Некко сразу же видит, что это другая картина, отличающаяся от обычного стиля ее матери. Это сцена из эпохи до Потопа. Она изобразила папу и Эррола в их старой гостиной. Они сидят на овальном ковре перед камином и играют в карты. Некко наклоняется поближе и рассматривает карты в руках у Эррола. Они больше похожи на карты Таро, и на каждой есть пугающий образ: огромная волна, пара костей с одной точкой на верхней грани, Человек-Цыпленок, испуганный мальчик за стеной пламени.

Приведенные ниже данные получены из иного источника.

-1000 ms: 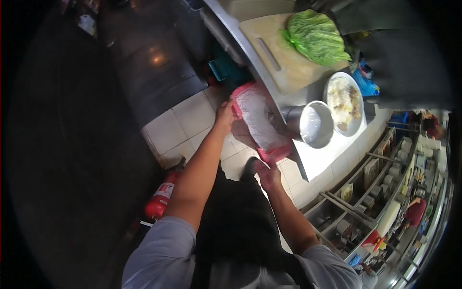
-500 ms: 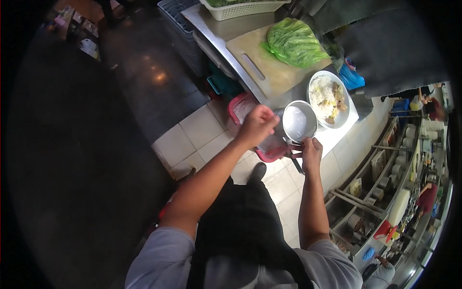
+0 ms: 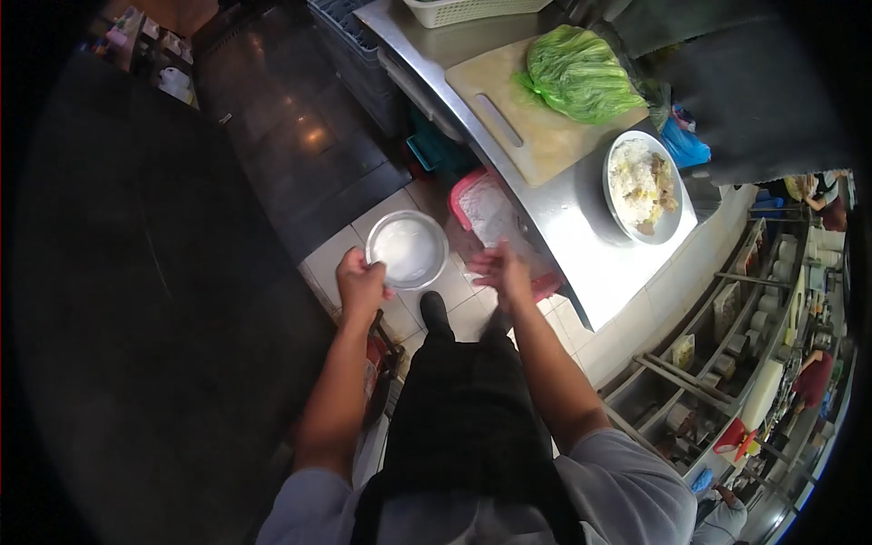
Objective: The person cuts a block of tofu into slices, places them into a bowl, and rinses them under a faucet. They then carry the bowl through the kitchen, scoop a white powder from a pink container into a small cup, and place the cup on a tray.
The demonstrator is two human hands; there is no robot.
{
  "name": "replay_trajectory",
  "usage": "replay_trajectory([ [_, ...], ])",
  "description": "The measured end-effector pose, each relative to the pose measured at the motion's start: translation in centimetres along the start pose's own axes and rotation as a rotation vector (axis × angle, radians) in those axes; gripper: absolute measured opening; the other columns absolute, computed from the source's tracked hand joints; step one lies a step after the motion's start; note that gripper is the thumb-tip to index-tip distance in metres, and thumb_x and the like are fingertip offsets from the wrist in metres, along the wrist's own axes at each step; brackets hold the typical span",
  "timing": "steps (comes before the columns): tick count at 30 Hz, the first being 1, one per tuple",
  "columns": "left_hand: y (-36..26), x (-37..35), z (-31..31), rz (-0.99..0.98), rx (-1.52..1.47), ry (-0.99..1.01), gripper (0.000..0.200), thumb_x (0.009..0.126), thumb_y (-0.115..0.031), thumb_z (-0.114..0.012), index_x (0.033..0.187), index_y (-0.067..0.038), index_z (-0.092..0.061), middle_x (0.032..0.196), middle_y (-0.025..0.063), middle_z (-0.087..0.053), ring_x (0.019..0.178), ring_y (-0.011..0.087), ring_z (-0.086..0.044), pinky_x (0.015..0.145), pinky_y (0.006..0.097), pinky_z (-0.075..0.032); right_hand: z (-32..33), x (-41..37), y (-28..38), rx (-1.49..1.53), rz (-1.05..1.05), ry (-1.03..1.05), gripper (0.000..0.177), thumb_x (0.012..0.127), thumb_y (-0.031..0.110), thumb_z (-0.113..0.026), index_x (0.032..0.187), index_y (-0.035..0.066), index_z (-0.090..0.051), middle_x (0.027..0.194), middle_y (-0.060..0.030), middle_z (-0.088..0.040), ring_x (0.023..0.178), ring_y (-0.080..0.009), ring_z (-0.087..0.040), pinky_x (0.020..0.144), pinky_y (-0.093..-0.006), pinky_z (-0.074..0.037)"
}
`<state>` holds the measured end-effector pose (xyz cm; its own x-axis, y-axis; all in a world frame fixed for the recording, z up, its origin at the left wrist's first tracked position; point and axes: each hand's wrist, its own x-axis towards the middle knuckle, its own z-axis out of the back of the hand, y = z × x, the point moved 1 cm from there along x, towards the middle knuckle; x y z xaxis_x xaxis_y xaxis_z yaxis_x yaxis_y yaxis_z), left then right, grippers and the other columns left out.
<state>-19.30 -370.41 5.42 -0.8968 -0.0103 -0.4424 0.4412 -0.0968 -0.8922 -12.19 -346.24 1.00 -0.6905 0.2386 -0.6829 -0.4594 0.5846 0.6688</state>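
Observation:
My left hand (image 3: 361,283) is closed on the near left edge of a round metal pot (image 3: 409,250), held over the floor. The inside of the pot looks pale and whitish; its handle is hidden. My right hand (image 3: 504,271) is open, fingers apart, to the right of the pot and not touching it. Just beyond that hand, below the table, is a red-rimmed tub (image 3: 461,195) with white material in it. On the metal table (image 3: 581,245) sits an oval white bowl (image 3: 647,229) of rice and brown pieces of food.
A cutting board (image 3: 490,82) carries leafy greens (image 3: 581,77) in a clear bag. Behind it stands a white basket (image 3: 454,13). Dark crates (image 3: 359,64) are beside the table. Shelves with dishes (image 3: 718,345) and other people are at the right.
The pot has passed from my right hand to my left and moved left, away from the table. My right hand has let go and opened. The view has shifted a little.

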Motion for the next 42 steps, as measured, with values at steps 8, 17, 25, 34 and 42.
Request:
replay_trajectory([
  [8, 7.7, -1.4, 7.8, 0.199, -0.152, -0.171, 0.015, 0.075, 0.007, -0.048, 0.074, -0.006, -0.040, 0.061, 0.0065, -0.050, 0.038, 0.0166, -0.051, 0.031, 0.0296, -0.044, 17.3, 20.7, -10.9, 0.113, -0.023, -0.402, 0.052, 0.096, 0.035, -0.038, 0.133, -0.001, -0.039, 0.116, -0.0179, -0.058, 0.110, -0.0334, -0.054, 0.091, -0.0403, -0.050],
  [17, 12.6, -2.7, 9.6, 0.268, -0.148, -0.184, 0.012, 0.074, 0.006, -0.050, 0.074, -0.004, -0.045, 0.062, 0.0045, -0.050, 0.040, 0.0142, -0.052, 0.033, 0.0292, -0.047, 13.4, 19.1, -5.4, 0.971, 0.269, -0.050, 0.040, 0.097, 0.025, -0.038, 0.124, 0.000, -0.052, 0.123, -0.0162, -0.056, 0.113, -0.0283, -0.054, 0.091, -0.0402, -0.050],
  [25, 11.8, -1.9, 9.1, 0.237, -0.102, -0.172, 0.013, 0.074, 0.007, -0.047, 0.075, -0.006, -0.045, 0.064, 0.0043, -0.050, 0.043, 0.0145, -0.051, 0.033, 0.0297, -0.043, 11.1, 15.4, -2.2, -0.366, 0.455, -0.679, 0.032, 0.091, 0.036, -0.055, 0.112, 0.011, -0.055, 0.082, -0.0088, -0.062, 0.061, -0.0163, -0.061, 0.049, -0.0282, -0.050],
  [34, 13.0, -2.2, 10.2, 0.240, -0.053, -0.181, 0.016, 0.074, 0.008, -0.051, 0.074, -0.006, -0.042, 0.063, 0.0038, -0.048, 0.042, 0.0138, -0.051, 0.033, 0.0288, -0.045, 9.4, 20.3, -2.0, -0.275, 0.302, -0.351, 0.022, 0.088, 0.027, -0.058, 0.103, 0.011, -0.056, 0.073, -0.0073, -0.057, 0.055, -0.0146, -0.055, 0.042, -0.0260, -0.044],
  [42, 11.4, -3.1, 9.4, 0.305, -0.074, -0.166, 0.017, 0.073, 0.008, -0.051, 0.072, -0.006, -0.041, 0.064, 0.0026, -0.047, 0.043, 0.0126, -0.050, 0.033, 0.0280, -0.045, 11.9, 20.8, -3.9, -0.176, 0.227, -0.286, 0.008, 0.086, 0.019, -0.060, 0.089, 0.014, -0.054, 0.054, -0.0022, -0.045, 0.040, -0.0111, -0.043, 0.034, -0.0233, -0.032],
])
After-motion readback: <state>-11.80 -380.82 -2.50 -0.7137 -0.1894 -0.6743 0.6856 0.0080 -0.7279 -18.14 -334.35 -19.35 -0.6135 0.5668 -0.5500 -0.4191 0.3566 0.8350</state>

Образ Эррола на полу в гостиной так похож, что это пугает Некко. Мама уловила озорные искорки в его глазах и непокорную прядь темных волос, которая всегда падала на лоб, почти закрывая шрам над левым глазом. Некко почти слышит голос Эррола: «Хочешь сдать нам карты, маленькая Э.?»
Она протягивает руку, прикасается к его щеке и ощущает мазки краски на дереве. Вспоминает, как она была «маленькой Э», а он – «Большим Эр». Ему нравилось говорить, что вместе они «E2», а не сумма двух слагаемых. «Целое больше, чем сумма его частей», – говорил он.

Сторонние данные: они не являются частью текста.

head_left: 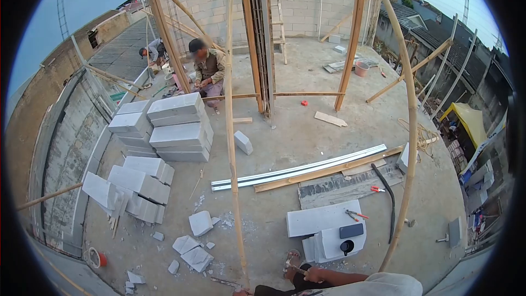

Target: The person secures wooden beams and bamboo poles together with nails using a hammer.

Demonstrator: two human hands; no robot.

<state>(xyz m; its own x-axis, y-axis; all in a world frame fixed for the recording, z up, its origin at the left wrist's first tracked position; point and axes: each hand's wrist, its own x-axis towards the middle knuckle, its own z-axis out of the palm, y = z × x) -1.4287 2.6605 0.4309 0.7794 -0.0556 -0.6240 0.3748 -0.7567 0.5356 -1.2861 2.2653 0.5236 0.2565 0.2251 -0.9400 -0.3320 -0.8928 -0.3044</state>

Внезапно ее одолевает усталость. Смертельная усталость. Но нужно сделать еще кое-что, прежде чем отойти ко сну.
Поставив на стол рюкзак Гермеса, Некко начинает открывать всевозможные карманы и доставать вещи. Гермес никуда не выходил без своего рюкзака, и его изобретательность казалась почти волшебной. Каждый раз, когда ей что-то было нужно – английская булавка, свечка или печенье, – он совал руку в рюкзак и доставал требуемое.

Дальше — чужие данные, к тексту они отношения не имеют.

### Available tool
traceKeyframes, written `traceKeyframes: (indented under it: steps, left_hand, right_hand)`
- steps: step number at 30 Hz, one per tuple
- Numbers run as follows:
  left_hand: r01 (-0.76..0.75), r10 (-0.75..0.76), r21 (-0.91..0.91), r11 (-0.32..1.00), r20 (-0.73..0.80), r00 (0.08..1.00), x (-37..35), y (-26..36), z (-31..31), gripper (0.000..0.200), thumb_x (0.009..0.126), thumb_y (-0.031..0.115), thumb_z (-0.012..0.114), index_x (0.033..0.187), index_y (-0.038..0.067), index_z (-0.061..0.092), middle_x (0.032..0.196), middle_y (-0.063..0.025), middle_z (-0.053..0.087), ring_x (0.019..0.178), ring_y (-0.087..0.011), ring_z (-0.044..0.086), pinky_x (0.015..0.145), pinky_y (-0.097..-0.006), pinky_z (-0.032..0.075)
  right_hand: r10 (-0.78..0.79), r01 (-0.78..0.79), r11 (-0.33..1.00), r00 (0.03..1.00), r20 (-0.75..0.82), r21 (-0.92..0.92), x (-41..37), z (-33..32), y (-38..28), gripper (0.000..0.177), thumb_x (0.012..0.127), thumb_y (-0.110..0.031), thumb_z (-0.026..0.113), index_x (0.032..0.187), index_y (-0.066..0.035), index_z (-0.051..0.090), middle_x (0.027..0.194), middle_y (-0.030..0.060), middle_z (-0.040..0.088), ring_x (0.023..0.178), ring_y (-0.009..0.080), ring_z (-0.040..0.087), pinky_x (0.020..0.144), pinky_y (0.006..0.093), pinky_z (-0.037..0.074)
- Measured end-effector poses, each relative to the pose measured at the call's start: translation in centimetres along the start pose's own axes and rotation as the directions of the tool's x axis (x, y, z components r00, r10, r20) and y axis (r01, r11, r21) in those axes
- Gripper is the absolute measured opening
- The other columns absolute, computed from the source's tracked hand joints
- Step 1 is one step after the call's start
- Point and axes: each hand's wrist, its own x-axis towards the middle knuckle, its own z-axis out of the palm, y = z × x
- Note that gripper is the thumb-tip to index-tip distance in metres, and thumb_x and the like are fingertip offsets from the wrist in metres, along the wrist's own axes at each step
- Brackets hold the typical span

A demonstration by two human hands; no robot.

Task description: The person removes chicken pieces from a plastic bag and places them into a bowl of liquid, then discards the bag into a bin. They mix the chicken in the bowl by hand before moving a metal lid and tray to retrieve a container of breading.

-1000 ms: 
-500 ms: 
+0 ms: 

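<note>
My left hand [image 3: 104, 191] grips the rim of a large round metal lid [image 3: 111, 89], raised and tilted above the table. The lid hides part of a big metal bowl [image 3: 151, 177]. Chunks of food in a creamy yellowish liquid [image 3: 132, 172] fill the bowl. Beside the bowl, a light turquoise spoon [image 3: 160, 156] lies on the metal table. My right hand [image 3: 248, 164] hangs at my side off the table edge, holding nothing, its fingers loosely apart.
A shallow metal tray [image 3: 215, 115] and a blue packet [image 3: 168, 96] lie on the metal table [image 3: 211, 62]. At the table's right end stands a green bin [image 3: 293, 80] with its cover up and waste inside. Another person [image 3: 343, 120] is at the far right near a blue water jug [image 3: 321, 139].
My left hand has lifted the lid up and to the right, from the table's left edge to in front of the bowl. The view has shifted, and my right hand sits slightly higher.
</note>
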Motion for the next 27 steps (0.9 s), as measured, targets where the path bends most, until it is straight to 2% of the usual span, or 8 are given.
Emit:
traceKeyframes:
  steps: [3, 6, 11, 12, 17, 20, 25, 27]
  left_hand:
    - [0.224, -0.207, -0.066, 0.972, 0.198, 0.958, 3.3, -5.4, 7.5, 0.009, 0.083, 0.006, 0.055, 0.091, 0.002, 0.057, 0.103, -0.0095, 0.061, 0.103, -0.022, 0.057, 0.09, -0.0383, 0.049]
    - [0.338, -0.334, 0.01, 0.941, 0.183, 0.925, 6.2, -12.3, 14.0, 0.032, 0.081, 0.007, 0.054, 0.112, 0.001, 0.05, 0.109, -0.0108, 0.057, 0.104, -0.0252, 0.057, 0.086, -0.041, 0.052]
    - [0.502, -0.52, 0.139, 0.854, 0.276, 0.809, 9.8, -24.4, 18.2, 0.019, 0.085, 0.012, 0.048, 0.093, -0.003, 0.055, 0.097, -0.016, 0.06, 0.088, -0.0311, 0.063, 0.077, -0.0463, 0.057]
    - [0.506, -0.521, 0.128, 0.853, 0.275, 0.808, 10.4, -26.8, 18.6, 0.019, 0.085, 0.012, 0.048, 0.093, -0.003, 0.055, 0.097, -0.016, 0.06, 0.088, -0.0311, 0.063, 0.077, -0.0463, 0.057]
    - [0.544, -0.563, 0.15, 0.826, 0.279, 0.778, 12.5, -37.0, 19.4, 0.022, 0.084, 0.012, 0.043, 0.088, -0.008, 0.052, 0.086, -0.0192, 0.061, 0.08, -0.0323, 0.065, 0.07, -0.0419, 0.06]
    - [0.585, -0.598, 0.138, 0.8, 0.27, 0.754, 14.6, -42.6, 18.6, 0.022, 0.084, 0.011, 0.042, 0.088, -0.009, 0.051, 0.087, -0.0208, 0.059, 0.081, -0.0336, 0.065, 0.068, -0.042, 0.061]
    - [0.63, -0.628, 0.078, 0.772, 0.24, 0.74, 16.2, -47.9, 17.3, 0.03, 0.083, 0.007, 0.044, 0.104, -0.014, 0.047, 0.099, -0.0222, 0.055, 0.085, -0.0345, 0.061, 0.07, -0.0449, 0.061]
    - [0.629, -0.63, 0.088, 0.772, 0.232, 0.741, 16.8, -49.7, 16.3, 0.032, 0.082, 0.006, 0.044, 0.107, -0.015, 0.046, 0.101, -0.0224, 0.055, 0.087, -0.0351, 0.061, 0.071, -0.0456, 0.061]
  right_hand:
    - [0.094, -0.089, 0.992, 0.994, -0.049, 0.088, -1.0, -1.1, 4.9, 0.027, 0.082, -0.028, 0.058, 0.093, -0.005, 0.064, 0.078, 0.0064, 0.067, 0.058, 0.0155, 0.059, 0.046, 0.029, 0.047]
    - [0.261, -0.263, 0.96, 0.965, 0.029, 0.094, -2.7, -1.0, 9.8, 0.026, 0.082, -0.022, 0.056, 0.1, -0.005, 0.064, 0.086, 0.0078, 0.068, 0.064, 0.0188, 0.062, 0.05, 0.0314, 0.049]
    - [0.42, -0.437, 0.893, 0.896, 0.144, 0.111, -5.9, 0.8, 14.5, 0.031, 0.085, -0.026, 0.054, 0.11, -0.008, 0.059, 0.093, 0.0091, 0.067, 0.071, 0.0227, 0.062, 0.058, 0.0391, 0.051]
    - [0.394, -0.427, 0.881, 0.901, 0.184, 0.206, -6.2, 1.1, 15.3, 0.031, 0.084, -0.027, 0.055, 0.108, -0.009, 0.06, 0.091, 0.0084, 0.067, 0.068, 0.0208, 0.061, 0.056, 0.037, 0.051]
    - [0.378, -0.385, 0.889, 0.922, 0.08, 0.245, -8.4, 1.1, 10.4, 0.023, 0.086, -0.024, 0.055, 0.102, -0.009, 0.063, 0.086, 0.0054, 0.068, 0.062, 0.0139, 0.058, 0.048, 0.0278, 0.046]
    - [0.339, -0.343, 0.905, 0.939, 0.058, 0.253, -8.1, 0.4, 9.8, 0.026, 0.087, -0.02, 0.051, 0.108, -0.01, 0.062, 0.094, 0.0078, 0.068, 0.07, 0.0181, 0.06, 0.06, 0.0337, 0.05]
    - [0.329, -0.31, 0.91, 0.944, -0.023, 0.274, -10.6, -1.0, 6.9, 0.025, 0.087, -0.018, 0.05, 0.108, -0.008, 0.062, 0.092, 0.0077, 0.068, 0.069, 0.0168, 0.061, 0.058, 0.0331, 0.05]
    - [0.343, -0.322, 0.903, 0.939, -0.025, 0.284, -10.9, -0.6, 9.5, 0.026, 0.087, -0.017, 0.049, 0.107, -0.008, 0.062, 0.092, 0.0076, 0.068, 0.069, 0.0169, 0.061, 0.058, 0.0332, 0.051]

Некко работает неторопливо, но целенаправленно, с почтением прикасаясь к каждому предмету и складывая их аккуратными рядами. Карандаш – это не просто карандаш, потому что Гермес был последним человеком, который прикасался к нему. Когда был жив.
Она не нашла единственную вещь, которую больше всего надеялась обнаружить: амулет со слоником на сломанной цепочке, который Гермес забрал для починки.
Не может быть, чтобы он пропал. Это единственная вещь, оставшаяся от отца.
Некко смаргивает слезы раздражения и внушает себе, что сейчас не время думать о пропавшем слонике. Теперь ничего не поделаешь. Она смотрит на первый ряд вещей, извлеченных из рюкзака Гермеса.
Кроме школьного ранца Тео с таблетками и деньгами там есть два фонарика, паяльник, металлическая фляжка, мотки проводов, отвертки, печатная плата, разнообразные батарейки, фомка, зажигалка «Зиппо», ириски, стопка каталожных карточек и ручка, крошечный швейный набор, связка черного нейлонового шнура, полдюжины краденых мобильных телефонов, ассортимент электронных шнуров и кабелей и нетбук, упакованный в мягкий футляр.
Некко открывает нетбук, который сразу же запрашивает пароль. Она пробует «Гермес», «Некко» и даже его настоящее имя «Мэттью». Не работает. Она захлопывает экран и смотрит на следующий ряд предметов из рюкзака.
Маленький набор первой помощи, рулон изоленты, рулон армированной клейкой ленты, три вида плоскогубцев, складной нож и, наконец, маленький кожаный кисет, которым Гермес пользовался в качестве бумажника. Внутри она находит четыре доллара двадцать центов, автобусный проездной и рукописную квитанцию из центра семейного досуга «Уэстмор-Лэйнс». Некко внимательно изучает квитанцию. Он потратил пятнадцать долларов – десять долларов плюс пятидолларовый залог за ключ – на месячную аренду шкафчика в камере хранения. Номер 213.
Некко достает из кармана странный ключ с круглым стержнем и оранжевой головкой.
213.
«Это все изменит».
Некко перевязывает шнурок и надевает ключ на шею. Откопав в школьном ранце потрепанную книгу «Принцесса и слон», Некко ложится на мамину кровать и зарывается лицом в подушку, стараясь уловить след родного запаха. Но осталась только пыль. Некко открывает книгу с посвящением на первой странице: «Лили, которая стала для меня всем». Некко закрывает книгу, сует ее под подушку, подтягивает колени к груди и желает, чтобы сон забрал ее и унес прочь.